Two days ago, I was trying to solve the shortest path problem. I've a following graph(it's in python):

 graph = {'a': ['b', 'c'],
             'b': ['c', 'd'],
             'c': ['d'],
             'd': ['c'],
             'e': ['f'],
             'f': ['c']}

I'm just trying to find a path, not the shortest path.So, here is the code:

def find_path(graph,start,end,path=[]):
    path = path + [start]
    #Just a Test
    print(path)

    if start == end:
        return path

    if start not in graph:
        return None

    for node in graph[start]:
        if node not in path:
            new_path = find_path(graph,node,end,path)
        if new_path:
            #Just a test
            print(path)
            return new_path

print(find_path({'a':['b','c'],'b':['c','d'],'c':['d'],'d':['c'],'e':
['f'],'f':['c']},'a','d'))

My starting vertex is 'a' and the ending vertex is 'd'.

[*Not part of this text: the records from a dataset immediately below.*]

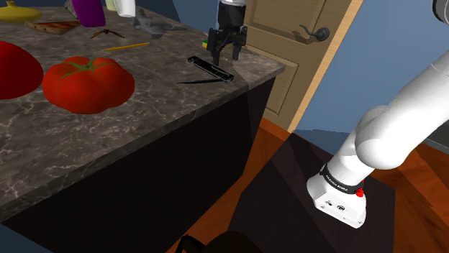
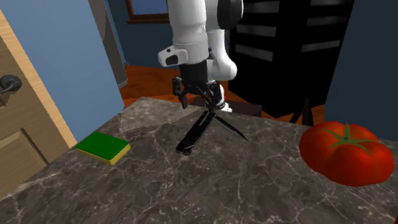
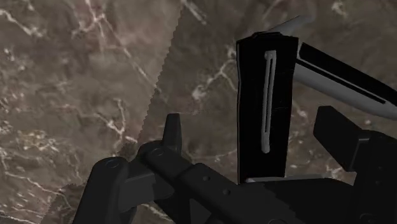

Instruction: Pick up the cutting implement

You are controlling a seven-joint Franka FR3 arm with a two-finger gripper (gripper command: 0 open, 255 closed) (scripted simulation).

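Pincer (image 1: 227, 56) released, fingers apart, directly above black folding knife (image 1: 210, 68) on marble counter (image 1: 180, 108), forearm vertical.

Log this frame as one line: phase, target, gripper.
phase: pre-grasp | target: black folding knife with silver clip, flat on dark marble countertop, not lifted | gripper: open, astride knife handle, contact unclear

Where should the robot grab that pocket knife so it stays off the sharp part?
Best the black handle, pinched across its narrow width from straight above. The knife lies flat on the counter, so only its long sides are free, and the grey blade angles off one end. The open gripper hangs over the handle.
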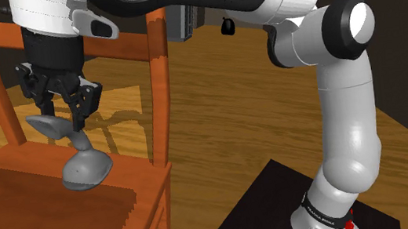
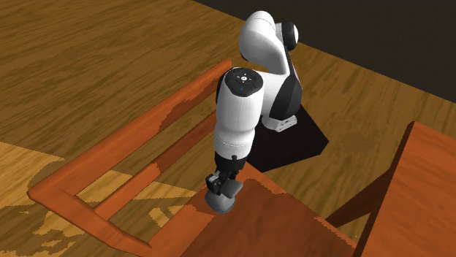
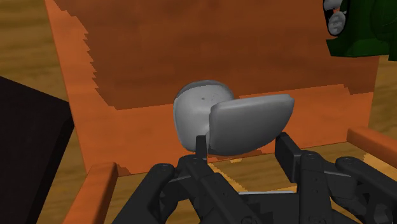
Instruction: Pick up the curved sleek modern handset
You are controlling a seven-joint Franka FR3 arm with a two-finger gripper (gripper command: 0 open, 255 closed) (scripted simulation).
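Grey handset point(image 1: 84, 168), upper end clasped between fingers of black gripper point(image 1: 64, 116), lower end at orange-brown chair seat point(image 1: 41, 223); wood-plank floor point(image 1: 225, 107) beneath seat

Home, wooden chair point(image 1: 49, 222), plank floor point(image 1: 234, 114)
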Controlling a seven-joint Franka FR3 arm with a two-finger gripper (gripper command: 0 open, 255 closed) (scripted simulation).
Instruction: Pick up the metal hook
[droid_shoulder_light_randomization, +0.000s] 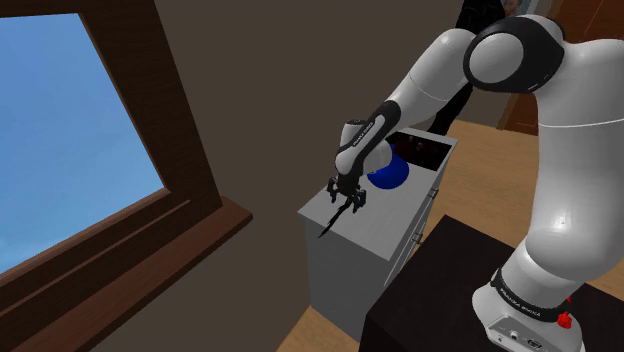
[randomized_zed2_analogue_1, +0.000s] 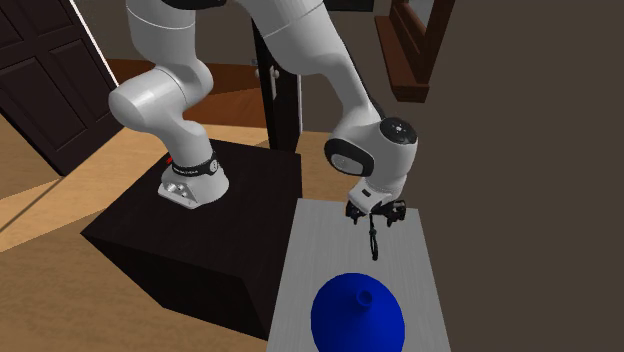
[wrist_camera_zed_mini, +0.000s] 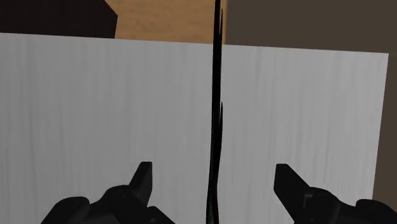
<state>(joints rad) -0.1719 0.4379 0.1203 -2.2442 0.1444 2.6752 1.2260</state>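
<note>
The hook (wrist_camera_zed_mini: 216, 95) is a thin black rod running straight between my fingers and on past the far edge of the grey table top (wrist_camera_zed_mini: 95, 95). My gripper (wrist_camera_zed_mini: 215, 181) is open: the fingertips (wrist_camera_zed_mini: 144, 175) stand wide apart on either side of the hook, and neither touches it. In the shoulder view the gripper (droid_shoulder_light_randomization: 345, 198) hovers just over the table's (droid_shoulder_light_randomization: 385, 225) corner nearest the window wall, with the hook (droid_shoulder_light_randomization: 330, 222) slanting down from it. In the second exterior view the hook (randomized_zed2_analogue_1: 374, 240) shows just below the gripper (randomized_zed2_analogue_1: 373, 214).
A blue cone-shaped object (droid_shoulder_light_randomization: 388, 175) (randomized_zed2_analogue_1: 358, 310) stands on the same table (randomized_zed2_analogue_1: 420, 260), behind the gripper. The dark stand (droid_shoulder_light_randomization: 430, 290) (randomized_zed2_analogue_1: 200, 240) adjoins the table. A brown-framed window (droid_shoulder_light_randomization: 70, 130) and a dark wall lie beyond the table's edge.
</note>
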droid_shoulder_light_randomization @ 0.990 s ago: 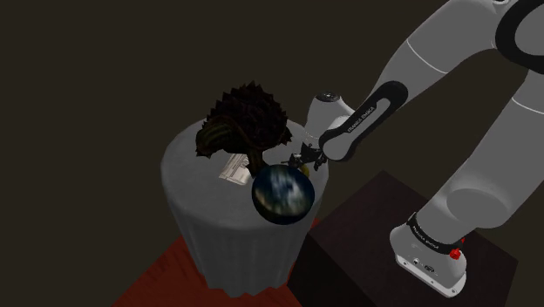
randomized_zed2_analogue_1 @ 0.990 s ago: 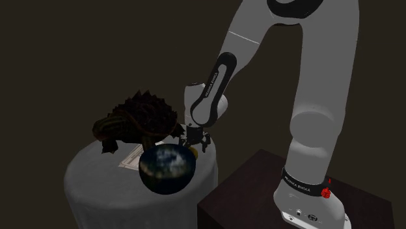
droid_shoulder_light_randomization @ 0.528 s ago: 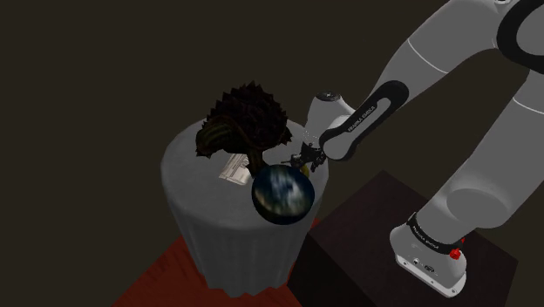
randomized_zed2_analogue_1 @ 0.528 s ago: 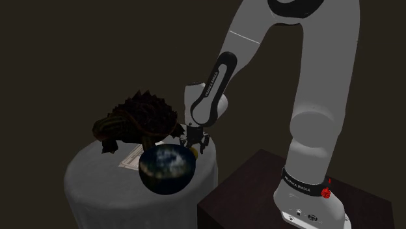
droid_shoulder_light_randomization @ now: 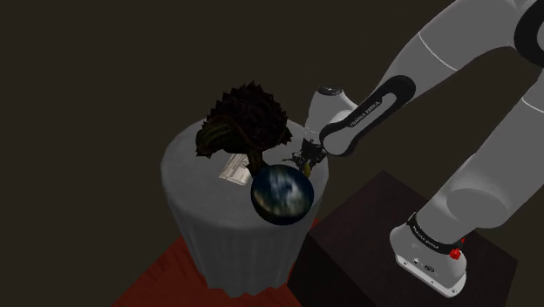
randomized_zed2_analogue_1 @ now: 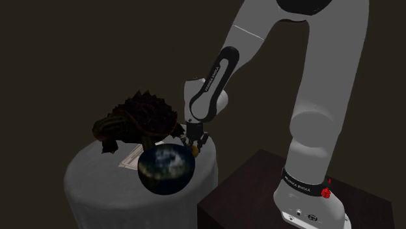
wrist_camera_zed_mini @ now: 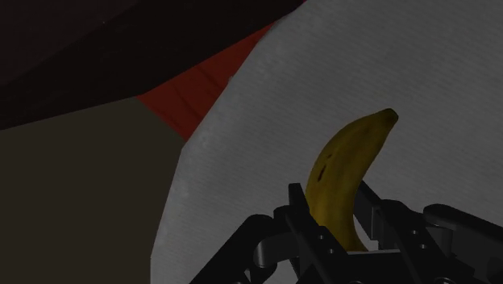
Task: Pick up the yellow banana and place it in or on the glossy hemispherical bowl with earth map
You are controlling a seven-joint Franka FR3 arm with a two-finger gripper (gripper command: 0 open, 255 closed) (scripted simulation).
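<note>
In the wrist view a yellow banana [wrist_camera_zed_mini: 347, 173] stands between the black fingers of my gripper [wrist_camera_zed_mini: 332, 208], which are shut on its lower half; its tip points away over the grey tabletop [wrist_camera_zed_mini: 435, 73]. In the shoulder view the gripper [droid_shoulder_light_randomization: 305, 160] is down at the round table's edge, just behind the bowl [droid_shoulder_light_randomization: 281, 194]. The bowl [randomized_zed2_analogue_1: 167, 168] is dark and glossy with a blue and white earth map. In the second exterior view a speck of yellow banana [randomized_zed2_analogue_1: 194, 151] shows under the gripper [randomized_zed2_analogue_1: 194, 144]. Whether the banana touches the table I cannot tell.
A dark spiky turtle-like figure [droid_shoulder_light_randomization: 244, 118] takes up the back of the grey draped table [droid_shoulder_light_randomization: 196, 183], with a white card [droid_shoulder_light_randomization: 232, 169] beside it. The arm's dark stand [droid_shoulder_light_randomization: 366, 235] sits close to the table. Red floor [droid_shoulder_light_randomization: 166, 272] lies below.
The fingers have closed in on the banana. The hand has edged up slightly at the table's edge, and the arm's upper links have shifted upward. Bowl and figure have not moved.
</note>
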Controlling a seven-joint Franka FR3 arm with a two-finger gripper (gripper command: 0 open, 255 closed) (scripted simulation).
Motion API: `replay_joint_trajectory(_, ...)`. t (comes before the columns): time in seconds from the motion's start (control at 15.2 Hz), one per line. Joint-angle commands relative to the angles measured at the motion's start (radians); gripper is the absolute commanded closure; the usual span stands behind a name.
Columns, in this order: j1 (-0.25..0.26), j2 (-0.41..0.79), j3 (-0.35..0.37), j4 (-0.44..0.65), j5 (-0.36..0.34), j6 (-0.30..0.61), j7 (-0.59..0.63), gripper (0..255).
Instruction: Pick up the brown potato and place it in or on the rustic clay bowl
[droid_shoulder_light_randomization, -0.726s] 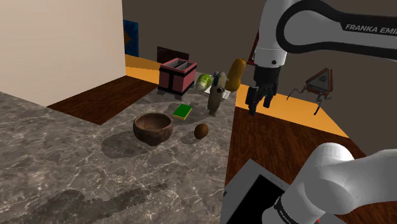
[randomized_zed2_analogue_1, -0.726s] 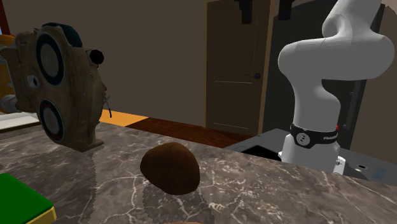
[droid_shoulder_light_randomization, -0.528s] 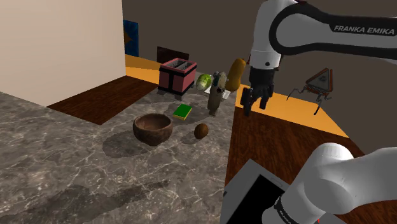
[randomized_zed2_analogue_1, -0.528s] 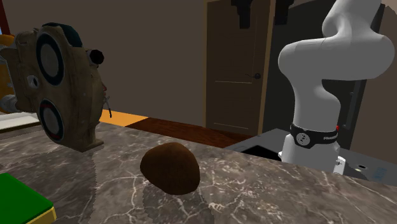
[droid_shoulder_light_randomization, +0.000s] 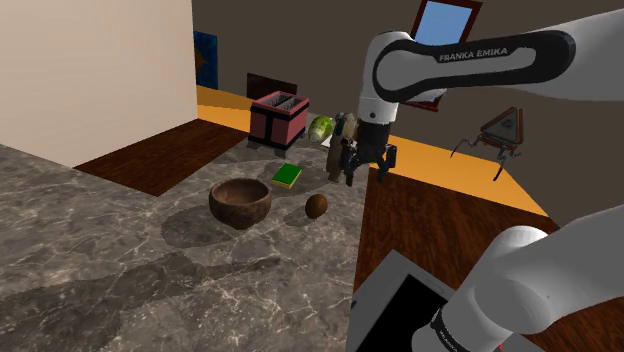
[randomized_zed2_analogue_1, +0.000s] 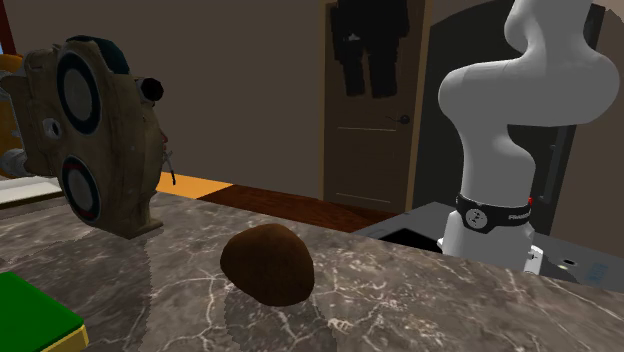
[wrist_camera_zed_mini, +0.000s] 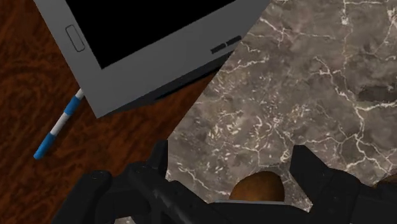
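Observation:
The brown potato (droid_shoulder_light_randomization: 316, 206) lies on the marble counter (droid_shoulder_light_randomization: 150, 270), just to the right of the dark brown clay bowl (droid_shoulder_light_randomization: 240, 201) in the shoulder view. My gripper (droid_shoulder_light_randomization: 365, 173) hangs open in the air above and a little right of the potato, near the counter's edge. In the second exterior view the potato (randomized_zed2_analogue_1: 267, 262) sits close up and the gripper (randomized_zed2_analogue_1: 370, 88) hangs high behind it. In the wrist view the potato (wrist_camera_zed_mini: 256, 188) shows far below between the spread fingers (wrist_camera_zed_mini: 158, 162), untouched.
A green sponge (droid_shoulder_light_randomization: 287, 176), a pink toaster (droid_shoulder_light_randomization: 278, 118) and a tan camera-like object (droid_shoulder_light_randomization: 340, 155) stand behind the bowl and potato. The counter's edge runs past the potato, with wooden floor beyond. My grey stand (wrist_camera_zed_mini: 159, 57) and a blue-and-white pen (wrist_camera_zed_mini: 58, 127) lie below.
The arm has swung toward the shoulder view's left and lower, from over the wooden floor to the counter's edge above the potato. The gripper stays open. Potato and bowl have not moved.

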Motion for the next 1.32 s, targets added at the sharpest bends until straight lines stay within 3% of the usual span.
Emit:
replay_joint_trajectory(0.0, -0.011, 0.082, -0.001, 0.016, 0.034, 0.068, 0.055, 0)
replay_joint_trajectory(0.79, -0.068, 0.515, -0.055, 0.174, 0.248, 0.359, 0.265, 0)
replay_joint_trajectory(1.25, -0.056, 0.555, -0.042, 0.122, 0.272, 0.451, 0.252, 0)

In the fourth line I just printed the 'path' to see where the path goes.

On line 17th I also printed the 'path', again just to test. And here is the result:

['a']
['a', 'b']
['a', 'b', 'c']
['a', 'b', 'c', 'd']
['a', 'b', 'c']
['a', 'b']
['a']
['a', 'b', 'c', 'd']

The first four lines of the result is the result of 'print(path)' on line 4 of the code. But, line 5th, 6th and 7th is the result of 'print(path)' on line 17th of the code.

My question is why the list of the path is decreasing by one vertex each time?

I've been trying to find it's solution for 2 days. I've went to forums, read the documentation about recursion and watched videos. But, no luck.

I would be greatful if somebody can answer.

Answer 1

This is because recursion yields results from "innermost" to "outermost" calls. That is the first line 17 print statement occurs from the deepest recursion level where the path has the most nodes. After that level returned the next level "upwards" is printed (one node less in the path). Note that your print function comes after the recursive call to find_path.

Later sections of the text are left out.